## Task statement
Nothing in the entries may change when you repeat them, and no images may appear.

Provided information: Begin

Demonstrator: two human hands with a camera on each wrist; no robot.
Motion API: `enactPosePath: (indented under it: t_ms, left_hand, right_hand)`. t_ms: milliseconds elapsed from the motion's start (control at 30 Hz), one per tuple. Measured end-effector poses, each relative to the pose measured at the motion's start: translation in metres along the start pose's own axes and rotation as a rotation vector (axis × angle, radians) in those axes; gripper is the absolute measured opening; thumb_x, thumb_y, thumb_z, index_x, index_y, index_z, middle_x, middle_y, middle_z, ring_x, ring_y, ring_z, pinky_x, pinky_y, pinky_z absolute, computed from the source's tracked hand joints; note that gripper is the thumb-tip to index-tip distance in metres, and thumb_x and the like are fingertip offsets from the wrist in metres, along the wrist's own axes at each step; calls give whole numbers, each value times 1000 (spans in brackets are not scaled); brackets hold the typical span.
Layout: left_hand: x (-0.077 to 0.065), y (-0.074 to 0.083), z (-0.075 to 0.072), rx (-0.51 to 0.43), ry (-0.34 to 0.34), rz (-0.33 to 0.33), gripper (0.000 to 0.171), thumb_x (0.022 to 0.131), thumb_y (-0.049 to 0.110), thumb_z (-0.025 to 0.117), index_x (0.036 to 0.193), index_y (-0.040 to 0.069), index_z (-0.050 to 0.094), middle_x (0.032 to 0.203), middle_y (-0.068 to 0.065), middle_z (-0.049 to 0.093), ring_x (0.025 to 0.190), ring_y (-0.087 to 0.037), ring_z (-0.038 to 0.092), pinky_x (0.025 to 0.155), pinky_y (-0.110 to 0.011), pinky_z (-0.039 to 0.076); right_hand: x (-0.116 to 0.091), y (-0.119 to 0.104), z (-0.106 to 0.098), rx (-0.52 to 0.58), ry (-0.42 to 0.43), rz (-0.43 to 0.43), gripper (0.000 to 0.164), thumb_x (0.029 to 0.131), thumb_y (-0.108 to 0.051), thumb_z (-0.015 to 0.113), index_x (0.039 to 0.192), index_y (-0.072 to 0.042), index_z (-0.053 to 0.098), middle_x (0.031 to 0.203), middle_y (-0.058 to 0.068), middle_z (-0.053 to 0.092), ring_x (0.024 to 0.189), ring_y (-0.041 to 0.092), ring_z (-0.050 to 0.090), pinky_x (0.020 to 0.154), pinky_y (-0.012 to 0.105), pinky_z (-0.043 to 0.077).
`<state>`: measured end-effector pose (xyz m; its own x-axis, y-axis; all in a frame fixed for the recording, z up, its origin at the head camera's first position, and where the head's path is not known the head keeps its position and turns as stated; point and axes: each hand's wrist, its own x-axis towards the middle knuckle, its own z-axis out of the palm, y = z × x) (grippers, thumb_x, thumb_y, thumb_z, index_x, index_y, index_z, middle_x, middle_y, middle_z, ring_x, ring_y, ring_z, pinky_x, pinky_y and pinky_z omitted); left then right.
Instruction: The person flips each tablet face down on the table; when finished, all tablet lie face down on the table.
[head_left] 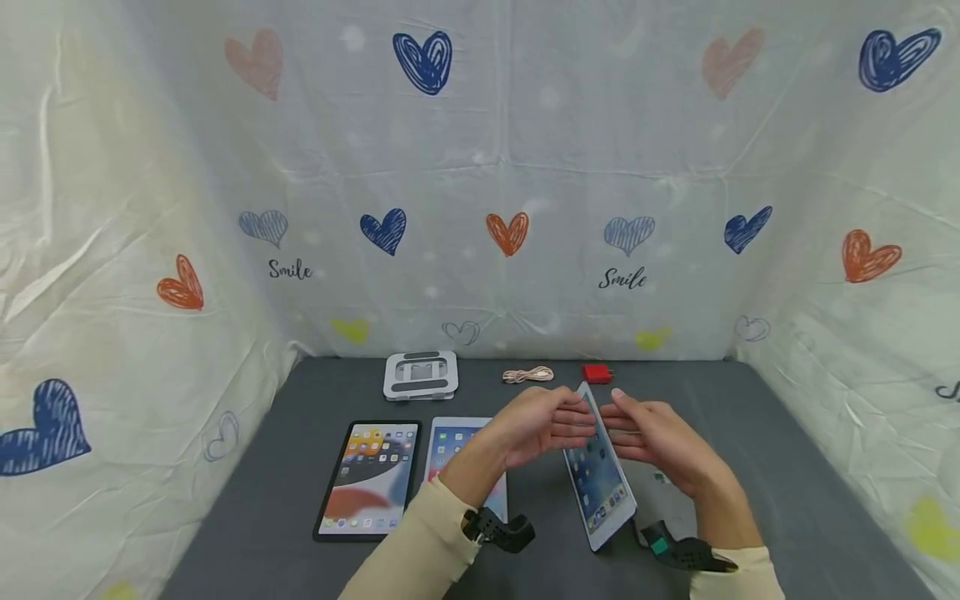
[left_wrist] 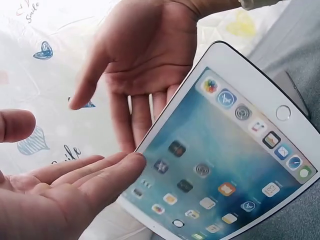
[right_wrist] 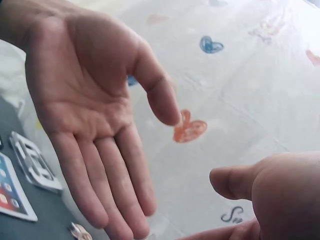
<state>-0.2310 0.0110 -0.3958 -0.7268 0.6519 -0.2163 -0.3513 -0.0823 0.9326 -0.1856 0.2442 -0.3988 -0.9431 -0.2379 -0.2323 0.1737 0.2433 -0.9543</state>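
Note:
A white tablet (head_left: 597, 483) with a lit blue home screen stands tilted on the table between my two hands. My left hand (head_left: 540, 425) is in front of its upper part, fingers straight and palm facing the screen side. In the left wrist view, its fingertips are right at the tablet's edge (left_wrist: 172, 97). On the other side, my right hand (head_left: 663, 437) has straight fingers behind the tablet's upper right edge, thumb up. The right wrist view shows the left palm (right_wrist: 90, 95) spread open, facing the right hand (right_wrist: 285, 195). Neither hand curls round anything.
A flat grey slab (head_left: 663, 500) lies under the right forearm. Left of the hands lie a black-framed tablet (head_left: 367, 479) and another white tablet (head_left: 450, 442), partly hidden by the left arm. Farther back are a grey folding stand (head_left: 421, 375), a coiled cable (head_left: 528, 375) and a red charger (head_left: 597, 373).

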Motion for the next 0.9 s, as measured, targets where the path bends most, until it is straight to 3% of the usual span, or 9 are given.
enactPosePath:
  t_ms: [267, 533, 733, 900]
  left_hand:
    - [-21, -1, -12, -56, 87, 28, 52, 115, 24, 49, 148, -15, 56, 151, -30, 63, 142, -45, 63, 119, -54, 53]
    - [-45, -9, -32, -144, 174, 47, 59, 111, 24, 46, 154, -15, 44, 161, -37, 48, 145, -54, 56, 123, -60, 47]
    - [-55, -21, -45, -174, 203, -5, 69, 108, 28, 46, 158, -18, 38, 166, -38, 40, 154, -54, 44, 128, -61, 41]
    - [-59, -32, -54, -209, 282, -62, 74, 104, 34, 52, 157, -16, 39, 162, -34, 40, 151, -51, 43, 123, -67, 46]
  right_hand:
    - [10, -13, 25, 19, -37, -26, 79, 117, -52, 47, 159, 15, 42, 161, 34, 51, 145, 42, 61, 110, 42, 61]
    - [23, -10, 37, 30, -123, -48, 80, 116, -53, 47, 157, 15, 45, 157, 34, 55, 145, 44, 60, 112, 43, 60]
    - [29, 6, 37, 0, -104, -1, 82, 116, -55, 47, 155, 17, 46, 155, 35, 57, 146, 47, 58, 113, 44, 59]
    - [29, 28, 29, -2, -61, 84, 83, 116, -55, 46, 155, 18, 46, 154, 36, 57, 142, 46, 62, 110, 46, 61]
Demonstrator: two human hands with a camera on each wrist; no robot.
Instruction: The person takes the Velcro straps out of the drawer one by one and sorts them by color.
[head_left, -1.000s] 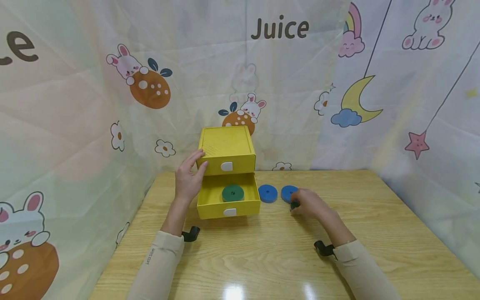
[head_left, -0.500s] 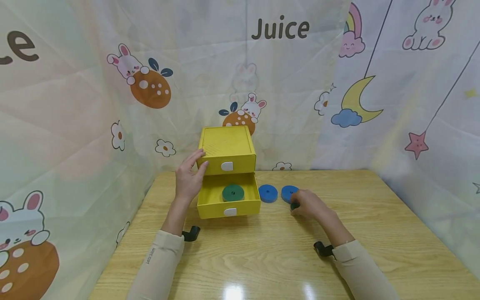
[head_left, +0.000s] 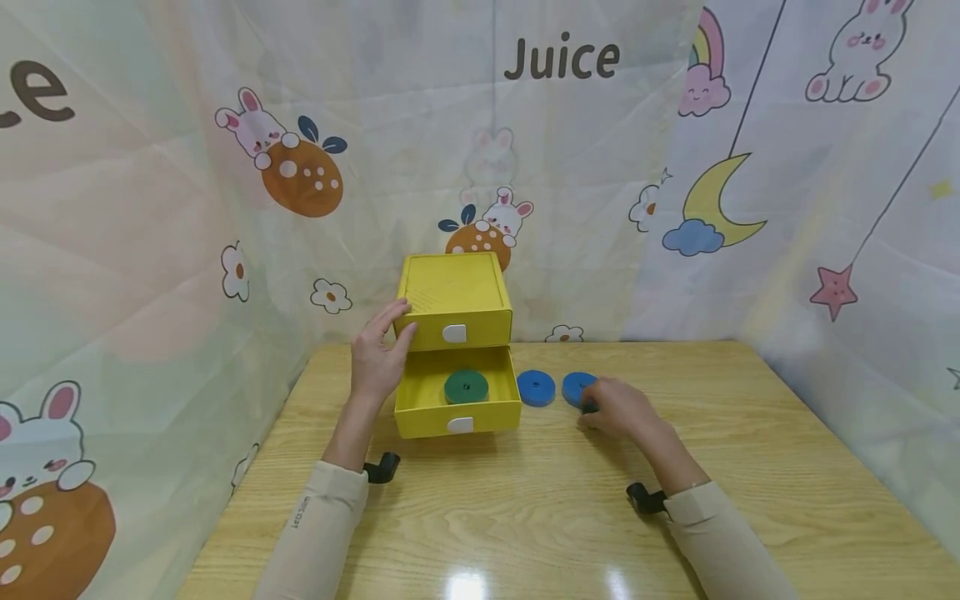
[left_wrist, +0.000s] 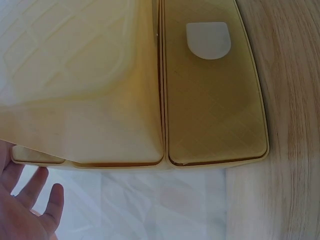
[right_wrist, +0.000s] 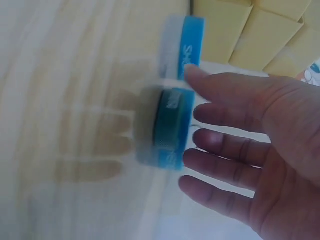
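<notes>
My left hand (head_left: 377,357) rests on the left side of a yellow drawer cabinet (head_left: 453,283), fingers at its top corner and thumb at the front. The drawer (head_left: 420,419) below the top one is pulled out and has a green disc (head_left: 466,387) lying in it. Right of the cabinet, my right hand (head_left: 618,407) is over a second green disc (right_wrist: 170,120), mostly hidden in the head view. Its fingers are extended around that disc in the right wrist view. Close behind stands a blue disc (head_left: 578,387), with another blue disc (head_left: 536,387) to its left.
In the left wrist view a lower drawer (left_wrist: 215,100) with a white tab is pushed in beneath the extended one. All stands on a wooden table (head_left: 525,517). A printed cloth (head_left: 585,192) hangs behind and at both sides. Black wrist mounts (head_left: 647,497) project beside the forearms.
My right hand's thumb side has shifted very slightly left, and a little less of the green disc under it shows. My left hand, the cabinet and the other discs stay put.
</notes>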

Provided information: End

## Answer space
Demonstrator: two human hands with a camera on each wrist; no robot.
Motion API: `enactPosePath: (indented under it: t_ms, left_hand, right_hand)`. t_ms: milliseconds elapsed from the motion's start (control at 30 Hz), one per tuple. Measured end-effector poses, each relative to the pose measured at the motion's start: translation in metres along the start pose's own axes and rotation as a rotation vector (axis × angle, radians) in those axes; gripper is the absolute measured opening; thumb_x, thumb_y, thumb_z, index_x, index_y, index_z, middle_x, middle_y, middle_z, ring_x, ring_y, ring_z, pinky_x, pinky_y, pinky_z absolute, computed from the source's tracked hand joints; note that gripper is the thumb-tip to index-tip distance in metres, and thumb_x and the like are fingertip offsets from the wrist in metres, along the wrist's own axes at each step; calls give whole numbers, each value times 1000 (spans in brackets are not scaled); brackets hold the typical span.
Layout: left_hand: x (-0.077 to 0.065), y (-0.074 to 0.083), z (-0.075 to 0.072), rx (-0.51 to 0.43), ry (-0.34 to 0.34), rz (-0.33 to 0.33), gripper (0.000 to 0.171), thumb_x (0.022 to 0.131), thumb_y (-0.049 to 0.110), thumb_z (-0.025 to 0.117), index_x (0.036 to 0.193), index_y (-0.040 to 0.069), index_z (-0.050 to 0.094), middle_x (0.032 to 0.203), middle_y (-0.068 to 0.065), middle_z (-0.049 to 0.093), ring_x (0.025 to 0.190), ring_y (-0.087 to 0.037), ring_z (-0.038 to 0.092), pinky_x (0.025 to 0.155), pinky_y (-0.110 to 0.011), pinky_z (-0.039 to 0.076); right_hand: x (-0.116 to 0.091), y (-0.119 to 0.104), z (-0.106 to 0.098), rx (-0.52 to 0.58), ry (-0.42 to 0.43), rz (-0.43 to 0.43), gripper (0.000 to 0.164), thumb_x (0.029 to 0.131), thumb_y (-0.108 to 0.051), thumb_z (-0.015 to 0.113), index_x (0.039 to 0.192), index_y (-0.072 to 0.042), index_z (-0.053 to 0.098), middle_x (0.031 to 0.203), middle_y (-0.058 to 0.068), middle_z (-0.053 to 0.092), ring_x (0.024 to 0.189), ring_y (-0.041 to 0.092), ring_z (-0.050 to 0.090), pinky_x (0.020 to 0.154), pinky_y (-0.012 to 0.105), pinky_z (-0.043 to 0.077).
`<state>`: measured end-effector pose (xyz m; its own x-axis, y-axis; all in a frame fixed for the recording, z up, its origin at the head camera's first position, and where the head's path is not known the head keeps its position and turns as stated; point and axes: each hand's wrist, its own x-axis towards the middle knuckle, its own z-axis out of the palm, y = z × x) (grippers, thumb_x, thumb_y, thumb_z, index_x, index_y, index_z, middle_x, middle_y, middle_z, ring_x, ring_y, ring_z, pinky_x, pinky_y and pinky_z omitted); left then right.
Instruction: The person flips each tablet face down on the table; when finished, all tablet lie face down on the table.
[head_left] 
[left_wrist] 
[right_wrist] 
<state>-0.2310 0.0110 -0.3958 -0.7268 0.6519 -0.2163 -0.3513 -0.0823 0.9326 -0.1856 0.2442 -0.3988 -0.9431 -0.2379 -0.2323 0.1737 0.2433 -0.9543</state>
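Note:
A white tablet (head_left: 597, 483) with a lit blue home screen stands tilted on the table between my two hands. My left hand (head_left: 540, 425) is in front of its upper part, fingers straight and palm facing the screen side. In the left wrist view, its fingertips are right at the tablet's edge (left_wrist: 172, 97). On the other side, my right hand (head_left: 663, 437) has straight fingers behind the tablet's upper right edge, thumb up. The right wrist view shows the left palm (right_wrist: 90, 95) spread open, facing the right hand (right_wrist: 285, 195). Neither hand curls round anything.
A flat grey slab (head_left: 663, 500) lies under the right forearm. Left of the hands lie a black-framed tablet (head_left: 367, 479) and another white tablet (head_left: 450, 442), partly hidden by the left arm. Farther back are a grey folding stand (head_left: 421, 375), a coiled cable (head_left: 528, 375) and a red charger (head_left: 597, 373).
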
Motion for the next 0.9 s, as measured, targets where the path bends most, until it is straight to 3% of the usual span, or 9 are given.
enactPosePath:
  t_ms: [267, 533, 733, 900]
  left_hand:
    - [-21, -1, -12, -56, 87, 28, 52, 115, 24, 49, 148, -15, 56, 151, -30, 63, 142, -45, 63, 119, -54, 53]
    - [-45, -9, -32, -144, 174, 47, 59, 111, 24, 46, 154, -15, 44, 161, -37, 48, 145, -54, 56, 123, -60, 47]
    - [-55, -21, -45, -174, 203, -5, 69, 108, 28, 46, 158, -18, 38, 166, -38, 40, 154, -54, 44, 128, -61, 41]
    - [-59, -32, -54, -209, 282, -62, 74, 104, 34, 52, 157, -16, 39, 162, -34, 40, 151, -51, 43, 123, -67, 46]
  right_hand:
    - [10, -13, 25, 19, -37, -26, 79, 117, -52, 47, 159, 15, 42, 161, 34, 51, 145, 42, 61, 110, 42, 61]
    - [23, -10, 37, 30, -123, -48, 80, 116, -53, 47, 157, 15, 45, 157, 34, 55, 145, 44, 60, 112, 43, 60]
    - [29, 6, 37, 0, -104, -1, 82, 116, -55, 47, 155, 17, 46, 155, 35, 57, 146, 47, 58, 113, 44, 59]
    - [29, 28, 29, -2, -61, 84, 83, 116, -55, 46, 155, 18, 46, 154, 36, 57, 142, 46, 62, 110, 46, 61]
Demonstrator: two human hands with a camera on each wrist; no robot.
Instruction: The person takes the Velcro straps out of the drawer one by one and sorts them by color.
[head_left, -1.000s] 
[head_left, -0.500s] 
[head_left, +0.000s] 
[left_wrist, +0.000s] 
[right_wrist, +0.000s] 
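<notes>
My left hand (head_left: 377,357) rests on the left side of a yellow drawer cabinet (head_left: 453,283), fingers at its top corner and thumb at the front. The drawer (head_left: 420,419) below the top one is pulled out and has a green disc (head_left: 466,387) lying in it. Right of the cabinet, my right hand (head_left: 618,407) is over a second green disc (right_wrist: 170,120), mostly hidden in the head view. Its fingers are extended around that disc in the right wrist view. Close behind stands a blue disc (head_left: 578,387), with another blue disc (head_left: 536,387) to its left.
In the left wrist view a lower drawer (left_wrist: 215,100) with a white tab is pushed in beneath the extended one. All stands on a wooden table (head_left: 525,517). A printed cloth (head_left: 585,192) hangs behind and at both sides. Black wrist mounts (head_left: 647,497) project beside the forearms.
My right hand's thumb side has shifted very slightly left, and a little less of the green disc under it shows. My left hand, the cabinet and the other discs stay put.
</notes>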

There's nothing left to add to the output.